Tuesday, July 02, 2019
Some foreign wealth managers are scrapping plans to open offices in Hong Kong in favor of Singapore as the rich begin to move funds from the SAR, where an extradition bill has stoked public unrest, people familiar with the matter said.
A mid-sized European private wealth advisory firm has abandoned a plan to set up its Asia arm in Hong Kong and will instead aim to launch it in Singapore, its London-based chief executive said.
"We have been watching the situation and what we are seeing in Hong Kong doesn't give us much confidence," said the chief executive.
"For me, the most important thing is stability for clients because you don't want to invest US$1 million (HK$7.8 million) to US$2 million to set up operations and then one day you need to shut it down because your clients don't feel safe to operate in that market."
Some SAR tycoons have begun moving their personal wealth offshore, it was reported last month.
For the wealthy, a key worry is that Beijing may eventually be able to seize their assets, leading them to weigh moving their assets offshore.

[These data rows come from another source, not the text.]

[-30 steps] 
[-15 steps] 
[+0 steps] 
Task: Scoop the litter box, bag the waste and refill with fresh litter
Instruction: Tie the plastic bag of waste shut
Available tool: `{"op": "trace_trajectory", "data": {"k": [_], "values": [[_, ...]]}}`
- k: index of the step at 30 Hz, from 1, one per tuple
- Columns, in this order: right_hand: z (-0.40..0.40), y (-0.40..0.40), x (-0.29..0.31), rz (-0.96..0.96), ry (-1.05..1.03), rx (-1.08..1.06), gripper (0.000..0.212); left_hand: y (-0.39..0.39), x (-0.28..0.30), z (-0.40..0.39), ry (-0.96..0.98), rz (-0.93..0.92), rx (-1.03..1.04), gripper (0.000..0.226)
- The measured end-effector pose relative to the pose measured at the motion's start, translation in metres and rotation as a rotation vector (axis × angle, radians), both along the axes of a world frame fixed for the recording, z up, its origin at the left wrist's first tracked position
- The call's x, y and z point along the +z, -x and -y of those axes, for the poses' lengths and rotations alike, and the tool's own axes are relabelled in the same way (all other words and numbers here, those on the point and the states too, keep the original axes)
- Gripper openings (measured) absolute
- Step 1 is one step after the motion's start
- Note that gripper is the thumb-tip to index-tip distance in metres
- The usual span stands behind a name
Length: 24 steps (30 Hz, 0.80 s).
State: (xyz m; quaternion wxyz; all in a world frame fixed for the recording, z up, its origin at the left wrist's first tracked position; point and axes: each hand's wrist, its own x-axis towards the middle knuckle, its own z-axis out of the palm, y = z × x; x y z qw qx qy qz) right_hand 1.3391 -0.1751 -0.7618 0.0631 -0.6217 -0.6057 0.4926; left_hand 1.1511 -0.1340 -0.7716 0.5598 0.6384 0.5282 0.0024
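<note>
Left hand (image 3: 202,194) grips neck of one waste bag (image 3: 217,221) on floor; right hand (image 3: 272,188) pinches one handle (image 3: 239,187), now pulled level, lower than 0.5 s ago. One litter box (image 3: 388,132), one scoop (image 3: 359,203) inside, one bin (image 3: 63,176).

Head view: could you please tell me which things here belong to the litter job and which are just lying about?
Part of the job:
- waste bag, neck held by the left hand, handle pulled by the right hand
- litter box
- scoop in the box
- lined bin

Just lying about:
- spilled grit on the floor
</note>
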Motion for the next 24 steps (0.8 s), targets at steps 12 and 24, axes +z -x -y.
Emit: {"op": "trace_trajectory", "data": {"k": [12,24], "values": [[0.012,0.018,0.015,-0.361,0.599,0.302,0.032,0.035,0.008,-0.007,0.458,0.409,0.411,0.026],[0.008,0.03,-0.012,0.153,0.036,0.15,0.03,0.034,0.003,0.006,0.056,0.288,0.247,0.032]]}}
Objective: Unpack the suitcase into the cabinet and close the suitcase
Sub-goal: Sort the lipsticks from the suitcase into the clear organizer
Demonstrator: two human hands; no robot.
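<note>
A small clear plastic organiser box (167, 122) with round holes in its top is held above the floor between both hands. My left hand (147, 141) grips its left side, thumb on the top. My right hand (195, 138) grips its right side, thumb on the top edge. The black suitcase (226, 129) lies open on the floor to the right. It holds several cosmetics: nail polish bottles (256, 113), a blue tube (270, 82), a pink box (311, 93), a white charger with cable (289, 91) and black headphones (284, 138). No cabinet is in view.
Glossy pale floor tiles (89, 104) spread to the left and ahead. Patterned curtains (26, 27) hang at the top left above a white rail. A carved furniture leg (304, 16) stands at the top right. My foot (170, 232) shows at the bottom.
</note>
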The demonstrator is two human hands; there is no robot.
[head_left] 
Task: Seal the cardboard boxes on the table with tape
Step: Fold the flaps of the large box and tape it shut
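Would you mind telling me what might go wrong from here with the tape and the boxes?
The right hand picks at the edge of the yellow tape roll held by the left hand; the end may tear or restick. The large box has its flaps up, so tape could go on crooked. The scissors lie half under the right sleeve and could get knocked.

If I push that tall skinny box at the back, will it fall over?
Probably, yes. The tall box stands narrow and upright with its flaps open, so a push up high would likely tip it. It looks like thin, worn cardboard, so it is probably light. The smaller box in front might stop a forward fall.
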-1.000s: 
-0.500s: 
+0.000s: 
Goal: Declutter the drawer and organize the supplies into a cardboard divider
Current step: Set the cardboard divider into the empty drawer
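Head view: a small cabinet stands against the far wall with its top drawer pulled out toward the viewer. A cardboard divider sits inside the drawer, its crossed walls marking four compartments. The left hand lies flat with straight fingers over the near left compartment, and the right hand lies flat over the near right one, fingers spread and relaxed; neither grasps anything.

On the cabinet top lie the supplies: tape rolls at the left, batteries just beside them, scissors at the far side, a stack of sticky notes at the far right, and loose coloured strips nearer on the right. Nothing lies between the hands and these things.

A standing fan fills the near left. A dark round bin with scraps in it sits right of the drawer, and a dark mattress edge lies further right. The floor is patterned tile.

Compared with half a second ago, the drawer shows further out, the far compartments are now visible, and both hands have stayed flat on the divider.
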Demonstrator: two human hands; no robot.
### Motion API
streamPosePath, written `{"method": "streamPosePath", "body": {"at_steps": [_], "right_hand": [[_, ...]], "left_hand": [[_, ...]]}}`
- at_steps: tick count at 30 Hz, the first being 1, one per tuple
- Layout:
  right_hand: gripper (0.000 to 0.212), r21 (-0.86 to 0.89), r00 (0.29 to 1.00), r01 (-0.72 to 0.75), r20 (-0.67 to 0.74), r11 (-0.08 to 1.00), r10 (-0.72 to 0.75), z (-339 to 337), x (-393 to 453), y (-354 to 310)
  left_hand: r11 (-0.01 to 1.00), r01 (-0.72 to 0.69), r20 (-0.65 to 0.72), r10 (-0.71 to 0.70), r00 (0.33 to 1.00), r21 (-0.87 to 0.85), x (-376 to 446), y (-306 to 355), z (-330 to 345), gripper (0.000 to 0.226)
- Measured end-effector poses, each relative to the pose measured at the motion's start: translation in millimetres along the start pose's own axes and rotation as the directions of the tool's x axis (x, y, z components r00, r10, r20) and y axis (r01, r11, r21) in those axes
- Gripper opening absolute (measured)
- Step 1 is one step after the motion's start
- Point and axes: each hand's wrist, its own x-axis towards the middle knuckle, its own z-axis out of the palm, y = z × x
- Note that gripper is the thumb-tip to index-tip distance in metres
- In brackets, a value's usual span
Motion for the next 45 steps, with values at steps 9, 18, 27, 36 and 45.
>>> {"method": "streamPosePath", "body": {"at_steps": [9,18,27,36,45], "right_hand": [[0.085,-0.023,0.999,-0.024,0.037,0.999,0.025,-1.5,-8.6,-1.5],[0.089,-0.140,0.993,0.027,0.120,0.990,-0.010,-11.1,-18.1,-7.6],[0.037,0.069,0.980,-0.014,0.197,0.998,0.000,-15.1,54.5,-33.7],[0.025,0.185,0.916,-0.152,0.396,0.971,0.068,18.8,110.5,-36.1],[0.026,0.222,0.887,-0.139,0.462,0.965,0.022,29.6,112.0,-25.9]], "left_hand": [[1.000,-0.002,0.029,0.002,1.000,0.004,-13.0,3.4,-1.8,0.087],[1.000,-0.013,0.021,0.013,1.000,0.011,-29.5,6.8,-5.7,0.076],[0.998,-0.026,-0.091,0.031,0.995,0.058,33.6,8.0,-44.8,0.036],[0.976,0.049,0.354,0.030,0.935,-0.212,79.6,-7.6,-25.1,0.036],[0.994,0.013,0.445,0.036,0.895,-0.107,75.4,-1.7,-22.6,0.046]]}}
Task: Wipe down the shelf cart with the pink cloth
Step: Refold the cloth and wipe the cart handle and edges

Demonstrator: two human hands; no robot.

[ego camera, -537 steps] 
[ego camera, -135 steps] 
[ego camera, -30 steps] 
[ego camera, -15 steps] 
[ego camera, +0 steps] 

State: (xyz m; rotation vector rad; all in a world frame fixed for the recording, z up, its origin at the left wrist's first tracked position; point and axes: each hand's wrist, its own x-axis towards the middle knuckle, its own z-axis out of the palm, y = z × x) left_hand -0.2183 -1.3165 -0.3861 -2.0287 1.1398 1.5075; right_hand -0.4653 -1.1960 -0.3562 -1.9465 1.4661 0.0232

Wealth managers mostly go where their clients prefer to park their riches.
Uncertainty over the bill clouds the SAR's outlook as a wealth management hub, one of the main pillars of growth in Hong Kong, which has been losing ground to Singapore in recent years.

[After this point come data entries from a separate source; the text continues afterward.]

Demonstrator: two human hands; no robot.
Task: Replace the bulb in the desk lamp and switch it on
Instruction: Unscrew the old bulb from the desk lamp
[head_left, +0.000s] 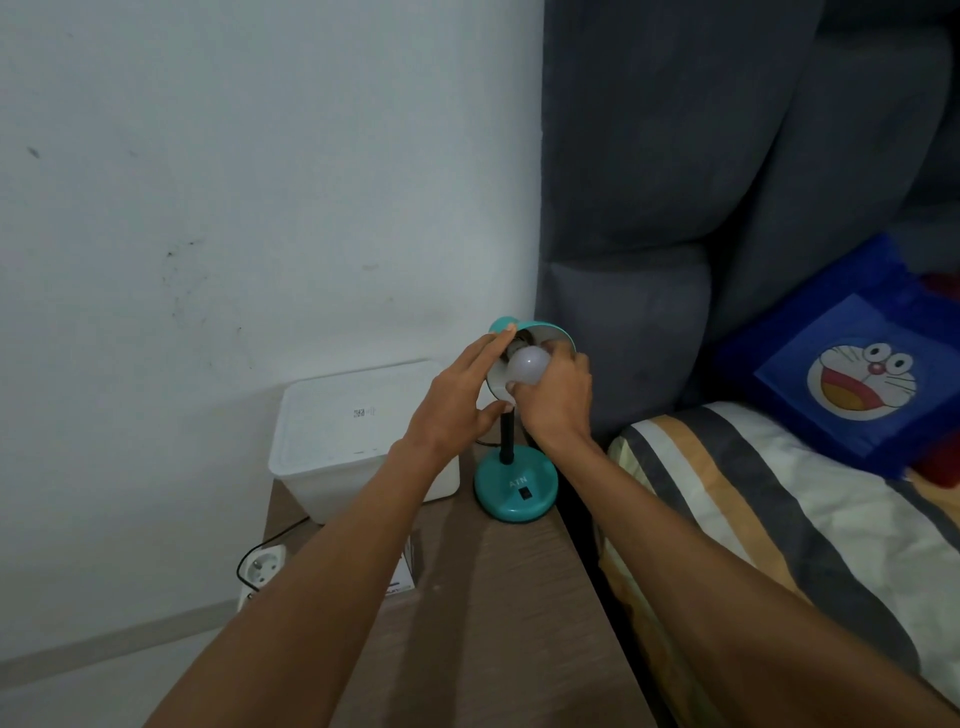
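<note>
A teal desk lamp stands on the wooden bedside table (498, 597), its round base (514, 491) carrying a black rocker switch (527, 492). The lamp's shade (556, 332) is tilted toward me. A white bulb (527, 365) sits at the mouth of the shade, unlit. My right hand (558, 400) is wrapped around the bulb from the right. My left hand (457, 400) holds the shade's left side, fingers on the rim and thumb below it. The socket is hidden behind the bulb and fingers.
A white lidded plastic box (358, 436) stands on the table left of the lamp. A small carton (402, 571) lies partly under my left forearm. A white socket strip (262, 569) with a black cable sits by the wall. The bed with a striped sheet (779, 519) borders the table's right side.
</note>
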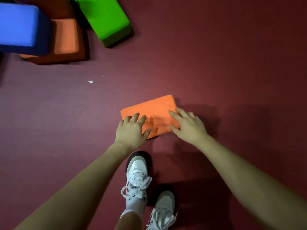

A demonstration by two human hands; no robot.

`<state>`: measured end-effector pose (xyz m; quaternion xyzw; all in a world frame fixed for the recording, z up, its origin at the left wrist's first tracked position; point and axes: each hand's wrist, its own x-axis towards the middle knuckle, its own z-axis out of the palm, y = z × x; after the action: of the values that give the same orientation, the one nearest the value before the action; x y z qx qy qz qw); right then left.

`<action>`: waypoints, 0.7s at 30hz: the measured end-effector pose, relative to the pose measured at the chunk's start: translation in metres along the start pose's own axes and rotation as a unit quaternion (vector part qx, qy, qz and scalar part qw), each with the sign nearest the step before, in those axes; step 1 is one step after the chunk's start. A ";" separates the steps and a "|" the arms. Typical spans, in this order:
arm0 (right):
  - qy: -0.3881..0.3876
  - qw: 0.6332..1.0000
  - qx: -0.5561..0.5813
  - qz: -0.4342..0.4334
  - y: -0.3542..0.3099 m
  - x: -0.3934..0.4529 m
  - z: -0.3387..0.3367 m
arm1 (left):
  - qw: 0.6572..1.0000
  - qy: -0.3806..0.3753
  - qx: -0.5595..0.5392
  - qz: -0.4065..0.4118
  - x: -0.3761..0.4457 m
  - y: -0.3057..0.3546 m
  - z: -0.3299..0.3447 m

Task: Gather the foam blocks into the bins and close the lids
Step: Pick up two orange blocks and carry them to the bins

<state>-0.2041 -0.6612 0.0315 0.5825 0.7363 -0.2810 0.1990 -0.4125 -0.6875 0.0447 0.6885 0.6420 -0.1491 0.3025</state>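
Note:
An orange foam block [152,110] lies flat on the dark red floor in the middle of the view. My left hand [132,130] rests on its near left corner with fingers spread. My right hand [186,124] lies against its right end, fingers extended over the edge and thumb along the near side. Neither hand has curled around the block. No bin or lid is in view.
At the top left sits a pile of big foam blocks: a blue one [18,27], an orange one [66,39] and a green one [103,19]. My two feet in white sneakers [137,171] stand just behind the block. A small white scrap [90,82] lies on the floor.

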 end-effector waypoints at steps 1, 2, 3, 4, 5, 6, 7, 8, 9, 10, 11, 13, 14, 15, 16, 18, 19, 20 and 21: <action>-0.003 1.000 -0.004 0.003 0.004 0.011 0.015 | 1.000 -0.009 0.005 0.002 0.013 -0.002 0.016; -0.008 1.000 -0.006 0.004 0.008 0.021 0.029 | 1.000 -0.020 0.006 -0.001 0.024 -0.003 0.031; -0.014 1.000 -0.004 0.005 0.011 0.029 0.041 | 0.999 -0.032 0.008 -0.006 0.035 -0.004 0.044; -0.021 1.000 -0.002 0.005 0.014 0.036 0.051 | 0.999 -0.042 0.014 -0.011 0.044 -0.006 0.056; -0.027 1.000 -0.003 0.004 0.015 0.041 0.060 | 0.999 -0.047 0.022 -0.015 0.050 -0.008 0.066; -0.028 1.000 -0.005 0.001 0.016 0.044 0.067 | 0.998 -0.044 0.031 -0.017 0.053 -0.010 0.074; -0.024 1.000 -0.004 -0.002 0.017 0.045 0.073 | 0.998 -0.037 0.039 -0.016 0.055 -0.013 0.081; -0.017 1.000 0.000 -0.004 0.018 0.046 0.078 | 0.999 -0.027 0.042 -0.015 0.056 -0.015 0.086; -0.010 1.000 0.006 -0.007 0.018 0.046 0.081 | 0.999 -0.016 0.040 -0.013 0.057 -0.016 0.090; -0.005 1.000 0.012 -0.013 0.019 0.047 0.082 | 0.999 -0.007 0.039 -0.009 0.056 -0.017 0.092; -0.002 1.000 0.017 -0.022 0.019 0.048 0.082 | 0.999 0.001 0.041 -0.002 0.056 -0.019 0.093; -0.002 0.999 0.020 -0.039 0.020 0.049 0.075 | 0.999 0.010 0.043 0.021 0.058 -0.023 0.088; -0.001 0.999 0.021 -0.045 0.021 0.049 0.070 | 0.999 0.008 0.041 0.034 0.059 -0.027 0.083; 0.010 0.998 0.022 -0.052 0.021 0.050 0.065 | 0.998 0.001 0.038 0.046 0.061 -0.033 0.076; 0.030 0.998 0.024 -0.057 0.020 0.051 0.058 | 0.998 -0.007 0.032 0.057 0.063 -0.038 0.068; 0.075 0.996 0.025 -0.051 0.014 0.053 0.044 | 0.997 0.000 0.012 0.074 0.066 -0.047 0.051; 0.087 0.995 0.020 -0.037 0.009 0.056 0.037 | 0.997 0.022 -0.002 0.077 0.067 -0.050 0.045; 0.091 0.996 0.013 -0.023 0.003 0.059 0.029 | 0.995 0.054 -0.018 0.078 0.068 -0.053 0.040; 0.092 0.996 0.006 -0.011 -0.004 0.063 0.022 | 0.992 0.091 -0.037 0.077 0.069 -0.054 0.035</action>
<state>-0.2239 -0.6295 -0.0238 0.5987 0.7562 -0.2332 0.1236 -0.4500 -0.6547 -0.0359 0.7349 0.6170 -0.0380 0.2787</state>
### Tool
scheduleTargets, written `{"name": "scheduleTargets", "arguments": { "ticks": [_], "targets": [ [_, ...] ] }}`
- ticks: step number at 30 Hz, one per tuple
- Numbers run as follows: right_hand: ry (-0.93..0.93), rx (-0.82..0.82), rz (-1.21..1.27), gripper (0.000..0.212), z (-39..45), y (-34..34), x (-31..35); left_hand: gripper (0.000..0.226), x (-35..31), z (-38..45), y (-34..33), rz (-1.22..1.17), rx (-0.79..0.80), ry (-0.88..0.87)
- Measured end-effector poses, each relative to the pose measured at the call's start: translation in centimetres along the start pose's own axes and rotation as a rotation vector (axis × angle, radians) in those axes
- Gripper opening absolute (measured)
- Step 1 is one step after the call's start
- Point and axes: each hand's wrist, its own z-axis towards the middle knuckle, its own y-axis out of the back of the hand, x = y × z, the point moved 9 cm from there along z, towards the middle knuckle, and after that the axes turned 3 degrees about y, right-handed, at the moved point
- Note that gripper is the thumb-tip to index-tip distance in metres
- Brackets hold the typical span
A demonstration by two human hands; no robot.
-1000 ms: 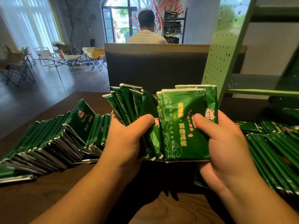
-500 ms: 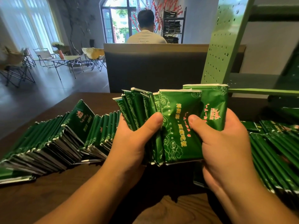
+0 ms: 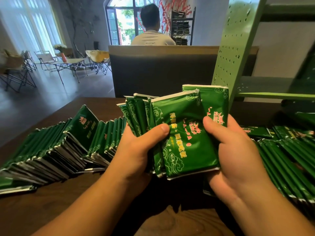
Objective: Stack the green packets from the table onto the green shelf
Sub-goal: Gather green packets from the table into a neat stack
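- Fingers of both the left hand (image 3: 136,150) and right hand (image 3: 238,154) curl round a fanned bunch of green packets (image 3: 184,133), thumbs on front.
- Bunch held above the tabletop (image 3: 51,210), between two packet rows (image 3: 56,147), green shelf (image 3: 238,48) just behind.

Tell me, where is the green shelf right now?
In the head view the green shelf stands at the upper right, on the far side of the table, just behind the packets held up in both hands.

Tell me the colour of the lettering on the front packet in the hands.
Yellow and pink lettering on the green front packet, head view.
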Motion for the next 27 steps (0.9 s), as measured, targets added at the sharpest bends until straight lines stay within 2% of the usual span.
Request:
{"name": "scheduleTargets", "arguments": {
  "ticks": [3, 6, 12, 15, 19, 22, 27],
  "targets": [
    [-0.039, 0.001, 0.046, 0.03, 0.2, 0.1, -0.3, 0.059, 0.1, 0.0, 0.1, -0.006, -0.007, 0.008],
    [0.001, -0.061, 0.006, 0.026, 0.4, 0.9, -0.1, 0.06, 0.1, 0.1, 0.6, 0.0, -0.036, 0.01],
    [0.327, -0.221, -0.292, 0.02, 0.0, 2.4, 3.3, 0.059, -0.7, 0.4, 1.2, 0.015, -0.09, -0.049],
    [0.52, -0.252, -0.455, 0.022, -0.9, 1.8, 5.3, 0.063, -1.7, 0.3, 1.8, 0.077, -0.17, -0.166],
    [0.681, -0.244, -0.634, 0.024, -2.1, 0.4, 6.4, 0.057, -3.5, -0.9, 2.3, 0.344, -0.328, -0.413],
    [0.68, -0.172, -0.645, 0.03, -2.2, -0.5, 5.9, 0.055, -3.6, -1.4, 1.9, 0.393, -0.317, -0.46],
    [0.571, -0.126, -0.675, 0.023, -1.4, -0.4, 4.3, 0.074, -2.2, -0.7, 0.5, 0.308, -0.129, -0.312]
  ]
}}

In a survey by trade publication Asian Private Banker last year, 58 percent ranked Singapore as the most preferred offshore wealth management hub, followed by Hong Kong and Switzerland, respectively.
It said compared to the SAR Singapore had become attractive as it was "less connected to the mainland from a regulatory, political, and financial perspective."

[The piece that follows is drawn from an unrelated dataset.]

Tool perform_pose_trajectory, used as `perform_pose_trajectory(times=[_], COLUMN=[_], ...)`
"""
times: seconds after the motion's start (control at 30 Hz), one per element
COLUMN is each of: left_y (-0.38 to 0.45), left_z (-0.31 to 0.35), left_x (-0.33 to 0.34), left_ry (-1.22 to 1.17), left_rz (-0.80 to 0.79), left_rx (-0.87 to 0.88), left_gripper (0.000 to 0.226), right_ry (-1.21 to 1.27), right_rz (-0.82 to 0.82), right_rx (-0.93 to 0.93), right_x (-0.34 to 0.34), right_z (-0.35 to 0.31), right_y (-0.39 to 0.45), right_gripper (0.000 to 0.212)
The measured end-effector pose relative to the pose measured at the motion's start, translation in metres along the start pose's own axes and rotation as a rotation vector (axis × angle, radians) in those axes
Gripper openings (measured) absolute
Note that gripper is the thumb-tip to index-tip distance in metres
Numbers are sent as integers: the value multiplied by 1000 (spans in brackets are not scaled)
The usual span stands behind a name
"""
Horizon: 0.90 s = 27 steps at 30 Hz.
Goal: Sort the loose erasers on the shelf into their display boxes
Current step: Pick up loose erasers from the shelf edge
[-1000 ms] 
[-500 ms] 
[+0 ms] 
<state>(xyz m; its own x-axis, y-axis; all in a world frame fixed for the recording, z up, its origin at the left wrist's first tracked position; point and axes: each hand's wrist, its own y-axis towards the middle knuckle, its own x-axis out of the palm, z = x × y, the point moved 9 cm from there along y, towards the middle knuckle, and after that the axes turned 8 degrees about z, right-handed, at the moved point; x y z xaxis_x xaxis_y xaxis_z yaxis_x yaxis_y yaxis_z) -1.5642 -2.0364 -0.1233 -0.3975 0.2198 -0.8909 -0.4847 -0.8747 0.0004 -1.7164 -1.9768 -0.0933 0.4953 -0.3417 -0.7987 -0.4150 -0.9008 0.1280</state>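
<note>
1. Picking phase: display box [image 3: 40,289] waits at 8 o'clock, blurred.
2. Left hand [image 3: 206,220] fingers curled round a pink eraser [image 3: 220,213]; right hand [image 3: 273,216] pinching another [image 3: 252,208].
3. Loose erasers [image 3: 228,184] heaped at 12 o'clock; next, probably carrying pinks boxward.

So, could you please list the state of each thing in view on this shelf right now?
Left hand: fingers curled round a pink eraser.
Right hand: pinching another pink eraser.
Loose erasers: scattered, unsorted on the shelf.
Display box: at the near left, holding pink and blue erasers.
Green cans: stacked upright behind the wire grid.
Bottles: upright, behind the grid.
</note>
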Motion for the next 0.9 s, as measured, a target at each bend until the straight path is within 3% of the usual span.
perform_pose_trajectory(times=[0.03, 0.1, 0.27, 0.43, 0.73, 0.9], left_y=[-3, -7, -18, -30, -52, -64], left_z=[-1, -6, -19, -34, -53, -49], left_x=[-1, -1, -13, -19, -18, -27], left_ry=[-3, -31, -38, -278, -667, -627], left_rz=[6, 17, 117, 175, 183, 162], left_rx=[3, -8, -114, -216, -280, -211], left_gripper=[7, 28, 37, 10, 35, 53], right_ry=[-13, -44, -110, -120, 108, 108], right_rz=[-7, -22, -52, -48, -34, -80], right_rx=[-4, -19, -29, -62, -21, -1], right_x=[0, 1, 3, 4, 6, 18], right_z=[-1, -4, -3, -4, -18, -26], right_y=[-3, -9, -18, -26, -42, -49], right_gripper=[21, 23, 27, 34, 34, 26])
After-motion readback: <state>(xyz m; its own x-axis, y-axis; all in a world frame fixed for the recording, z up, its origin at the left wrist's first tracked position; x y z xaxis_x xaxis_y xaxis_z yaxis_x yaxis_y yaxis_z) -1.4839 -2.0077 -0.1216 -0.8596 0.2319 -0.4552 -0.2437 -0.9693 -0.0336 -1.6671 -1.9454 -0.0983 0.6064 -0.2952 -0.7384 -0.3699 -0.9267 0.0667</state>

Rahul Sen, a London-based global leader for private banking at headhunter Boyden, said three of his multioffice wealth advisory clients decided in the last few weeks to hire teams of bankers in Singapore after initially considering Hong Kong.
"New teams that are being set up, they are asking why should they align with Hong Kong when its future as an independent wealth hub is uncertain," Sen said.
The head of Singapore's central bank said last week there were no signs of "any significant shift of business or funds" from Hong Kong to Singapore.
Singapore property brokers, though, said they are seeing increased inquiries and visits from SAR-based groups, including real estate fund managers and family offices, or private investment vehicles of the rich.
Ian Loh, head of investments and capital markets at Knight Frank Singapore, said the investors are looking at a range of properties - including offices and hotels - starting at around S$200 million (HK$1.15 billion) and going to over S$500 million.
Some analysts said it remained to be seen if bigger financial institutions would move assets out of Hong Kong or bypass it. "Singapore could be one of the beneficiaries as Hong Kong investors and high net worth individuals look to shift their funds out of Hong Kong," said Jenny Ling at Colliers International.
"But the likelihood of a knee-jerk reaction among companies to immediately vacate Hong Kong en masse as a result of the unrest is probably quite low."